Prdm6 controls heart development by regulating neural crest cell differentiation and migration.

JCI insight 7:e156046 (2022)
Publ. Version/Full Text Research data DOI PMC
Open Access Gold
Creative Commons Lizenzvertrag
The molecular mechanisms that drive the acquisition of distinct neural crest cell (NCC) fates is still poorly understood. Here, we identify Prdm6 as an epigenetic modifier that temporally and spatially regulates the expression of NCC specifiers and determines the fate of a subset of migrating Cardiac NCCs (CNCCs). Using transcriptomic analysis, genetic and fate mapping approaches in transgenic mice, we show that disruption of Prdm6 is associated with impaired CNCC differentiation, delamination, and migration, and leads to patent ductus arteriosus (DA)and ventricular noncompaction.

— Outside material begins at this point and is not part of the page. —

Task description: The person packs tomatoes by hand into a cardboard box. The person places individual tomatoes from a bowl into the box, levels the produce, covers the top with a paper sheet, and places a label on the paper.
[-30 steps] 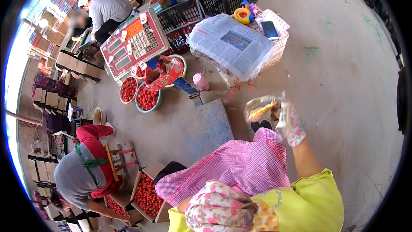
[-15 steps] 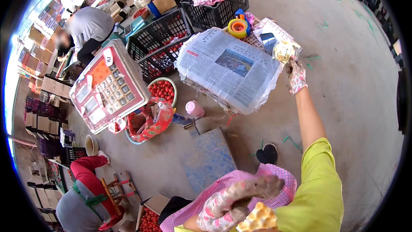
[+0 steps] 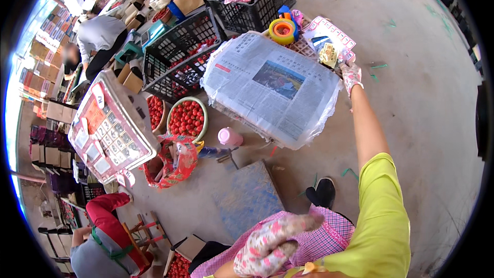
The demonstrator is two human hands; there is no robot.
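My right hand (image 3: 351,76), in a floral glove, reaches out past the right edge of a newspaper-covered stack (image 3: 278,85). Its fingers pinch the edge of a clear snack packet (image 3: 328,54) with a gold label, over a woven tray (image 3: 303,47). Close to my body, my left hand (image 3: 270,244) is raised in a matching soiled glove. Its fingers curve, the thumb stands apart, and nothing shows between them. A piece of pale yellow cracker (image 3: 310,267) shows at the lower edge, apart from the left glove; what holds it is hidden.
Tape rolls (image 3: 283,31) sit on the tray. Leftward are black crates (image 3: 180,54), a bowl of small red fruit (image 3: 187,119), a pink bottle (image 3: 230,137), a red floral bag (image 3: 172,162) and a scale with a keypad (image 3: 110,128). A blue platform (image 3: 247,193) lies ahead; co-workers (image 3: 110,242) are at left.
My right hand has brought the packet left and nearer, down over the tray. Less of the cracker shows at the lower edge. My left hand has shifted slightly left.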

Bulk and single-cell RNA-seq analyses of DA and CNCC identify Prdm6 as a regulator of a network of CNCC specification genes including Wnt1, Tfap2b, and Sox9. Loss of Prdm6 in CNCCs diminishes its expression in pre-EMT cluster, resulting in the retention of NCC in the dorsal neural tube. This defect is associated with diminished H4K20 mono-methylation and G1-S progression and augmented Wnt1 transcript levels in pre-EMT and neural tube clusters, which we show is the major driver of the impaired CNCC migration. Altogether, these findings reveal Prdm6 as a key regulator of CNCC differentiation and migration and identify Prdm6 and its regulated network as potential targets for the treatment of congenital heart diseases.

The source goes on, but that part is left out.